• _YOUR TASK_
Starting with the line that contains "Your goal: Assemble" and stopping after the line that contains "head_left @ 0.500", copy the entries below exactly. Include nothing else.
[DATA EXTRACT]
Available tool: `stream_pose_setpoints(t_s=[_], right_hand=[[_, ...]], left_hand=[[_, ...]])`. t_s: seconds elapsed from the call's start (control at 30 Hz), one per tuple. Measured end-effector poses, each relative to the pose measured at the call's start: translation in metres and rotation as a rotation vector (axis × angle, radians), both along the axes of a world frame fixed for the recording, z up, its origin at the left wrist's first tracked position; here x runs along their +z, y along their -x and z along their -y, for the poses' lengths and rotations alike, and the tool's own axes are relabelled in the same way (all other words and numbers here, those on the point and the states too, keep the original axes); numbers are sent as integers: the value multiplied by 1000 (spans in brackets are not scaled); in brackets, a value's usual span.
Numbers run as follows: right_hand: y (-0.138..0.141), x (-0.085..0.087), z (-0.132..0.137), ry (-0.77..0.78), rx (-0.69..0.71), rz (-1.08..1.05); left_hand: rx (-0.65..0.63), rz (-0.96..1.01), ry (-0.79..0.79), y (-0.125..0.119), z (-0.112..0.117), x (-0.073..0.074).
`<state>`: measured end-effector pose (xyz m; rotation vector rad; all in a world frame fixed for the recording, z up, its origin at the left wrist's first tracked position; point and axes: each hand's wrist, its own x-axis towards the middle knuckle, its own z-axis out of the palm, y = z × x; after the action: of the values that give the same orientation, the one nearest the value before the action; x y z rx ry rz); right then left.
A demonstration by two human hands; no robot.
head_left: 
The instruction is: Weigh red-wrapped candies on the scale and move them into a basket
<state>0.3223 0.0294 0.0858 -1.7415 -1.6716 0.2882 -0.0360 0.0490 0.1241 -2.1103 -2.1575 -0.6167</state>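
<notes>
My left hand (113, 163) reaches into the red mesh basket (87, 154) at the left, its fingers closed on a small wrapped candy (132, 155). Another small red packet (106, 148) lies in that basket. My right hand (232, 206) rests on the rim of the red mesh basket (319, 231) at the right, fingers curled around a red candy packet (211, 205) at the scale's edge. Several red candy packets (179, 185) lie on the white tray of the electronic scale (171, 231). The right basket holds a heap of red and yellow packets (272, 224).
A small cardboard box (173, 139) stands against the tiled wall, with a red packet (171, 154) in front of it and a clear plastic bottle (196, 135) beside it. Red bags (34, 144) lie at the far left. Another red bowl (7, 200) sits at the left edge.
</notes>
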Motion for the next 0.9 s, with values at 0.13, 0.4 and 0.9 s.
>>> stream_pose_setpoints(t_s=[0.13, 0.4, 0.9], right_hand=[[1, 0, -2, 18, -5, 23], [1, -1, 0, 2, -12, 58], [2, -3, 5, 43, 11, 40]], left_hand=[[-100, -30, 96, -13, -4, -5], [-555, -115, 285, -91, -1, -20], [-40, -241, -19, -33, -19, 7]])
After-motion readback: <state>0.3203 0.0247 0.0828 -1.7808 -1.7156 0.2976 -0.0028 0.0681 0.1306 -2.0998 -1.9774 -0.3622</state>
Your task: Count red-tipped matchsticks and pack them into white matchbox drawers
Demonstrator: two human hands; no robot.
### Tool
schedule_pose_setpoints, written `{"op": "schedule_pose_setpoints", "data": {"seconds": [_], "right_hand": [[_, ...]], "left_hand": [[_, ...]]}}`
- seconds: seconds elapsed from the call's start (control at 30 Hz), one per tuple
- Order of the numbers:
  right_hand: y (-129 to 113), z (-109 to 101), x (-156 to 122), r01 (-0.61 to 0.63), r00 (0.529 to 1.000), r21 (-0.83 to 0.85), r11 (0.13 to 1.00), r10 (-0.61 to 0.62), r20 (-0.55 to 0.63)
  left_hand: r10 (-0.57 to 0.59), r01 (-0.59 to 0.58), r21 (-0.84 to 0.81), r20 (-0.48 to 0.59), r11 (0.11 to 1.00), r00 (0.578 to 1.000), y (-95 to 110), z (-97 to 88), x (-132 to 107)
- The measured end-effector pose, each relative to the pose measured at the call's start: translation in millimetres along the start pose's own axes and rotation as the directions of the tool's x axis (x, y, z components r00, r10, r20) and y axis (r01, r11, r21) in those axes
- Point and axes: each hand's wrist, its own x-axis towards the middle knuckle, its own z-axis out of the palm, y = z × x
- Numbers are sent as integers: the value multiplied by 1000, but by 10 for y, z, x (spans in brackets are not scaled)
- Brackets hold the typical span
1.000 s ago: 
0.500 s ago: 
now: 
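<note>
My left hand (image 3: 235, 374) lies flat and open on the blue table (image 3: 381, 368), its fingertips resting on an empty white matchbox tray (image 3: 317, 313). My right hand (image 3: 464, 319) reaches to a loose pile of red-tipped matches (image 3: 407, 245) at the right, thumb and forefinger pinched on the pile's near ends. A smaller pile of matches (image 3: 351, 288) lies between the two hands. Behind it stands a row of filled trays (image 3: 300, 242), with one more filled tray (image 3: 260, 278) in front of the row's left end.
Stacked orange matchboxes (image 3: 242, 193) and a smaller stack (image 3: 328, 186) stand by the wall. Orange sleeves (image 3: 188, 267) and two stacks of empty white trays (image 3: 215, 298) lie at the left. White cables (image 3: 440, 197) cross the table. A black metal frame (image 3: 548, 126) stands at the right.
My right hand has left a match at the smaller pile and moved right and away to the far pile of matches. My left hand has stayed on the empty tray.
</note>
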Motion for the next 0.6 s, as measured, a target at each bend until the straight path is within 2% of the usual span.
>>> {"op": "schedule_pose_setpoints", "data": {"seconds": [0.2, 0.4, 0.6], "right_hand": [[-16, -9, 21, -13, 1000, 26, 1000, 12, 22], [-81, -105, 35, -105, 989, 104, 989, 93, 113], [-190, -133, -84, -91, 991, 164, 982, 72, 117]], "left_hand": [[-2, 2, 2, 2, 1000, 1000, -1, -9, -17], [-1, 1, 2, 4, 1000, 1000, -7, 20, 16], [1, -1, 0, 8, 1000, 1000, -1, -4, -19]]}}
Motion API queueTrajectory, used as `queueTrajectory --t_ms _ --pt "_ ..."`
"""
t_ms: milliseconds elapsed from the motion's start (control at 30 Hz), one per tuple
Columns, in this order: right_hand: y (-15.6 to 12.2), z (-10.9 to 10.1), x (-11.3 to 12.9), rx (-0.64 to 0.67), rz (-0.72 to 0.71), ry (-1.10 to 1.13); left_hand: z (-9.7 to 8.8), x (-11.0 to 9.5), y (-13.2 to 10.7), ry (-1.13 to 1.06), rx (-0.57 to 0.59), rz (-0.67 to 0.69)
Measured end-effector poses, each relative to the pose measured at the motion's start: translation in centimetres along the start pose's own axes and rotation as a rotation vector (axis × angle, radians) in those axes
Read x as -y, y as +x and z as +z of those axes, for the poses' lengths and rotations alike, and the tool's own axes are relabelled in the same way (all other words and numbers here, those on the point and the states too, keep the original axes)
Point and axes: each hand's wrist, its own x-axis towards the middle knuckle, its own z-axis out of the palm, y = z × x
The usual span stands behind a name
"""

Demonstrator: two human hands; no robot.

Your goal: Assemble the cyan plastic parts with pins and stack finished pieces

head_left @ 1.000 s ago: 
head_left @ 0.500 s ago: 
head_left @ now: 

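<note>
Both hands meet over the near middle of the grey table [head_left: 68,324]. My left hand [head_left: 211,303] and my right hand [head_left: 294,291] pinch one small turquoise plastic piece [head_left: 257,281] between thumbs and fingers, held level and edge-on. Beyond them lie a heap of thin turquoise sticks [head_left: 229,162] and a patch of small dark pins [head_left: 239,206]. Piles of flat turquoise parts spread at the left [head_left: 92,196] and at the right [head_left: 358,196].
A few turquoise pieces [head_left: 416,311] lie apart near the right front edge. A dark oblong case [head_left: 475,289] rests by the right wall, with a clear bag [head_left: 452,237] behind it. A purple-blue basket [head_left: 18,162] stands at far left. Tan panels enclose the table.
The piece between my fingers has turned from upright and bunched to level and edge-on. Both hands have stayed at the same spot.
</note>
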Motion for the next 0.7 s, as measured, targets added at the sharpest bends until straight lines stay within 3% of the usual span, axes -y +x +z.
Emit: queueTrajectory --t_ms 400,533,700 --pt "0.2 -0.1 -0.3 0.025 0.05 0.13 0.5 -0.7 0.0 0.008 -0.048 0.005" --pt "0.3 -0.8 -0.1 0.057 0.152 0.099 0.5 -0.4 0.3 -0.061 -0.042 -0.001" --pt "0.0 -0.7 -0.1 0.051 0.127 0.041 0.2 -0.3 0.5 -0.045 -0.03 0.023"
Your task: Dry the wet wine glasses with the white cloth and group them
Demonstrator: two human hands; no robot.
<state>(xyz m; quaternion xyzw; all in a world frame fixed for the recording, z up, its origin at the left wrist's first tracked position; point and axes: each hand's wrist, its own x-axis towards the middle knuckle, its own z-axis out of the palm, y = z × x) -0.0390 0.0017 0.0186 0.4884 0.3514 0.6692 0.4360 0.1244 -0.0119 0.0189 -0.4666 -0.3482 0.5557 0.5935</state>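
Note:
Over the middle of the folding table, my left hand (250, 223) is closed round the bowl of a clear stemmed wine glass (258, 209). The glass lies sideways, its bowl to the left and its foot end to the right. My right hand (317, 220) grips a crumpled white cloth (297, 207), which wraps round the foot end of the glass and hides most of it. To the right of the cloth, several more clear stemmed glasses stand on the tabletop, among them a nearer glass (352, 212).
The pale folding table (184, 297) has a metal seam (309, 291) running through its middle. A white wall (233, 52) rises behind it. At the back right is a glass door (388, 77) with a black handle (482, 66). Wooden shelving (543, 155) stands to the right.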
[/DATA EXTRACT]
• _RESULT FOR THIS TASK_
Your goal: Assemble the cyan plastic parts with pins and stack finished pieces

head_left @ 1.000 s ago: 
head_left @ 0.500 s ago: 

No additional lines are needed for this answer.